We are collaborating with NHS Improvement, NHS Providers and many individuals to identify best practice that can recognised and shared to expedite improvements at trust-level.”

Professor Wendy Reid, Director of Education and Quality and Medical Director, Health Education England

“This report articulates the concerns of junior doctors concisely and clearly. Initial efforts demonstrate commitment and collaboration to addressing identified issues.  We are committed to continue helping facilitate and sustain these efforts.

Furthermore, we must not overlook the morale of the wider workforce. It must be remembered that improving morale of the workforce is not only the right thing to do but it is also paramount for improving outcomes for our patients, as morale of the workforce and quality of care delivered are inextricably linked.”

Sir Bruce Keogh, Medical Director, NHS England

 “This is valuable work which recognises the scale of the challenge we face in ensuring medical training recruits and retains junior doctors successfully, provides them with the quality educational experience they need, and tries to address their individual needs and circumstances.

Little identified issues in this document will be surprising to many trainees, and much echoes what we have argued directly; however it is helpful to confront these difficult truths head-on and set out clearly the simple steps that good training environments already follow.

We continue to work with the range of organisations referenced in this document to try to make a reality of this good practice across all individual workplaces, building upon the positive steps already taken at a national level.”

Jeeves Wijesuriya, BMA Junior, Doctors’ Committee Chair

“We welcome this report which sets out the work under way to improve junior doctors’ working lives, and the commitment from national bodies to support trusts to improve morale among trainees. We now need to see this commitment in action.

It is a testament to the hard work and commitment of junior doctors that 96 per cent of them still value their relationship with patients highly despite the pressures they face.

NHS Providers is committed to sharing good practice across trusts on the practical steps which can be taken to improve the working lives and opportunities for junior doctors.”

Dame Gill Morgan, Chair of NHS Providers

“Given the tumultuous events of 2015 and 2016, it is absolutely right that we take a step back at this time to actively listen to the views, aspirations and concerns of our medical workforce.  This report is very much welcomed by NHS Employers and I am pleased that we can demonstrate how, as a system, we are making progress in starting to address the concerns it highlights.

While elements of the report make for uncomfortable reading, it is also encouraging to see that doctors themselves have been able to identify what a good learning and working environment looks and feels like, can highlight where good practice exists and point to ways in which their concerns are being resolved.

We support approaches which highlight good practice in this way and will fully support this project as it moves forward, encouraging employers to learn from others and share their own success.”

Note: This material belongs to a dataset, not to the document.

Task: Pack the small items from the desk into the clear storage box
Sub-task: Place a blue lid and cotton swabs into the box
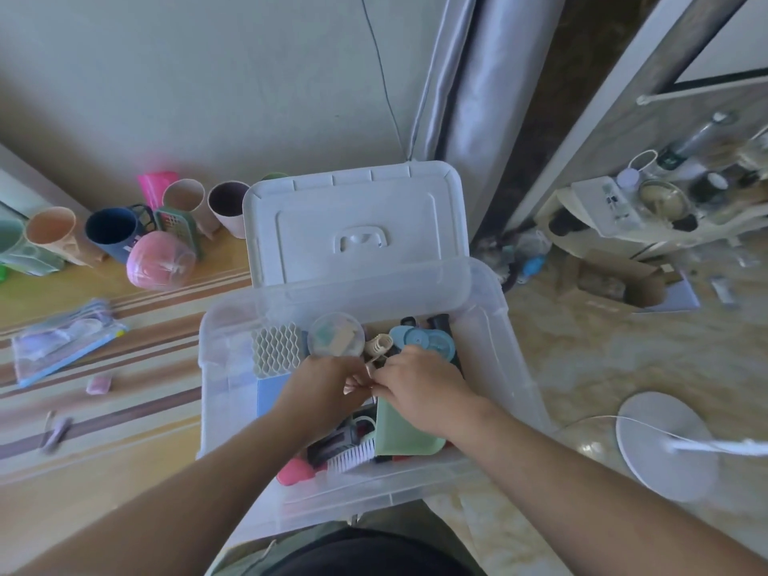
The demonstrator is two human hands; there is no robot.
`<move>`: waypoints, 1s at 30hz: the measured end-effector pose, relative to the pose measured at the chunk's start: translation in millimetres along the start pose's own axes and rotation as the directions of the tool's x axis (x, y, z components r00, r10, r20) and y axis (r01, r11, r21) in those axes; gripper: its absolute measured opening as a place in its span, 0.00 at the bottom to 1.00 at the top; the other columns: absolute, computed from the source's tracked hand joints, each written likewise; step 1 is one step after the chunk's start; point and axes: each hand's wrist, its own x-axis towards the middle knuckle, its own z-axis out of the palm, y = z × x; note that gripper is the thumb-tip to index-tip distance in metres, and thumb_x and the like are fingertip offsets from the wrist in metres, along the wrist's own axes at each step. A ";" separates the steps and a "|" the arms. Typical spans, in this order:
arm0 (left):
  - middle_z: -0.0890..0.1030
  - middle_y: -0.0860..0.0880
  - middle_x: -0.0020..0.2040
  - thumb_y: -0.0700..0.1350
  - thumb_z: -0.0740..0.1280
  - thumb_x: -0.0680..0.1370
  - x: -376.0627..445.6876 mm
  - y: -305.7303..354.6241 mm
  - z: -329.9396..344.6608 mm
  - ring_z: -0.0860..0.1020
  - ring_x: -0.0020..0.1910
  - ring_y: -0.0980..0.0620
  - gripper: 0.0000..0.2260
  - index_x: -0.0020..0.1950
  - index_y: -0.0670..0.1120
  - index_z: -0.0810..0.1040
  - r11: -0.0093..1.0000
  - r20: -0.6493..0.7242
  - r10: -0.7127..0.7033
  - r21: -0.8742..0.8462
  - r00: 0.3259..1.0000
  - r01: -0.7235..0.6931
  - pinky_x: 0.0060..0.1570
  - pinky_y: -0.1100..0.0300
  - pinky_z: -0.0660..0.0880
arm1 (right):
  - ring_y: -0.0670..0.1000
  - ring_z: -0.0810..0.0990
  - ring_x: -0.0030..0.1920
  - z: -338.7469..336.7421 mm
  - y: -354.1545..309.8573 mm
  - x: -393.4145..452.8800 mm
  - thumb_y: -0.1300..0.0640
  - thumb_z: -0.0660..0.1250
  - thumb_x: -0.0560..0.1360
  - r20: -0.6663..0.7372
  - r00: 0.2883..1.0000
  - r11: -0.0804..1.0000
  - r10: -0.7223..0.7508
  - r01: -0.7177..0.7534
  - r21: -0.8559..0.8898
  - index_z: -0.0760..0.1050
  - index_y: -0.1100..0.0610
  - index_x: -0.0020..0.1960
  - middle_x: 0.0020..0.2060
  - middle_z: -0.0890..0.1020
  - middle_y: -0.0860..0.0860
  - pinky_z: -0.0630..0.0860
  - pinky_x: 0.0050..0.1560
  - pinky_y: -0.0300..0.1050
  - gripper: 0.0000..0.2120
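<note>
Both hands, left point(328, 382) and right point(419, 386), meet fingertip-to-fingertip inside the clear storage box point(232, 347); whether they hold anything cannot be told. No writing is legible.

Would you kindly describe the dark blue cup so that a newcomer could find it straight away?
Start at the wooden desk left of the clear plastic storage box, then look to the row of cups along the wall. The dark navy-blue plastic cup lies tipped toward the camera behind the pink translucent dome; it is the only dark cup there.

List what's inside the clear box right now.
Inside the box: white honeycomb divider, round clear tub, blue lids, green tray, white brush, pink item. Both hands cover the middle.
</note>
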 end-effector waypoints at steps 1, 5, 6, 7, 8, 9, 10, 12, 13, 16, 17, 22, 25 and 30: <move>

Daniel Mortimer, Chief Executive Officer, NHS Employers

“NHS Improvement welcomes this report as it identifies areas where junior doctors feel they need the most support but also provides us with a better understanding of where good practice exists.  

Junior doctors play a vital role in delivering care to patients and part of our work now is to work alongside them, their trusts and other health organisations, to keep this conversation going and help facilitate the changes they want to see.”

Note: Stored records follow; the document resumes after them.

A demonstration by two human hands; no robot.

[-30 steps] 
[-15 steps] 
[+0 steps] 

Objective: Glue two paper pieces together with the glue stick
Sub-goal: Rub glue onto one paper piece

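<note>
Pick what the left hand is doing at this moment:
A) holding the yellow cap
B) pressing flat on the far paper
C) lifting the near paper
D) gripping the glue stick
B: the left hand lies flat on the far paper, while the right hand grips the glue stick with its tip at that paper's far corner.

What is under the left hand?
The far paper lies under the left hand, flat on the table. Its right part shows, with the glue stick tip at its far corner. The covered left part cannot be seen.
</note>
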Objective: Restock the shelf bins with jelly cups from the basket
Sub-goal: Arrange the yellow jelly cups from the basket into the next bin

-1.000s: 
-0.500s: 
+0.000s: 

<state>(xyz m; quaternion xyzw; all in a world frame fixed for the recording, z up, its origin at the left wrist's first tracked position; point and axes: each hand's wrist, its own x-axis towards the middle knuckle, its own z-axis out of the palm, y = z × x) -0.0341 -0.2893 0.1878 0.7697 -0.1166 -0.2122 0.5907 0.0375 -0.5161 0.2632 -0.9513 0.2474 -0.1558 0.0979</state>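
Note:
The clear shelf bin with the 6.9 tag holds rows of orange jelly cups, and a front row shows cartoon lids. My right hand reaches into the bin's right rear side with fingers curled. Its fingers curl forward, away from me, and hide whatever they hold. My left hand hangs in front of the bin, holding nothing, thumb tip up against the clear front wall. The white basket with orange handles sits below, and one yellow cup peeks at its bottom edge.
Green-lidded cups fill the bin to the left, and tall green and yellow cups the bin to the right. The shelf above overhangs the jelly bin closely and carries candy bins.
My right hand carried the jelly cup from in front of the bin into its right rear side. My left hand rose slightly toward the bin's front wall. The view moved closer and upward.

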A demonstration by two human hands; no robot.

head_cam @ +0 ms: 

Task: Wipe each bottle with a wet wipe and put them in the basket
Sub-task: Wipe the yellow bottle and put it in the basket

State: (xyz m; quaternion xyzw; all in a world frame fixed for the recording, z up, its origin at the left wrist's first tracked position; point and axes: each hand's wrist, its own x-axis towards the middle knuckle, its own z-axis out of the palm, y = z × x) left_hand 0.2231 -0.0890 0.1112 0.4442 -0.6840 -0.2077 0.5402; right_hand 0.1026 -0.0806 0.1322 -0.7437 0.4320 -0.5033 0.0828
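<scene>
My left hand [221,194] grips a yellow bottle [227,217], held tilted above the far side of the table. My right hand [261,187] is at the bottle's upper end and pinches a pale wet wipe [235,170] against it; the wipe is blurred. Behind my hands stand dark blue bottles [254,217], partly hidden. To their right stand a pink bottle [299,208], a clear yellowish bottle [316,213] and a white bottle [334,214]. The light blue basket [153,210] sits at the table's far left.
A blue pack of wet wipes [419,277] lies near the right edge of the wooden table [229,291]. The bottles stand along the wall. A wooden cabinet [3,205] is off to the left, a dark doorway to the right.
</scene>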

Dr Kathy McLean, Medical Director of NHS Improvement

“NACT UK strongly endorses this HEE document and believe it to be both timely and an important statement concerning our current junior doctor workforce.

In particular, we would like to emphasize the key role of local training teams including Directors of Medical Education (DMEs), Specialty/College tutors who work closely with their educational and clinical supervisors.

There must also be strong executive support from within the organisation for trainers and trainees. An important step forward for many Trusts would be to include DME or Director of Education presence on the Board plus allowing local PGMDE to have control over the education and training budget.”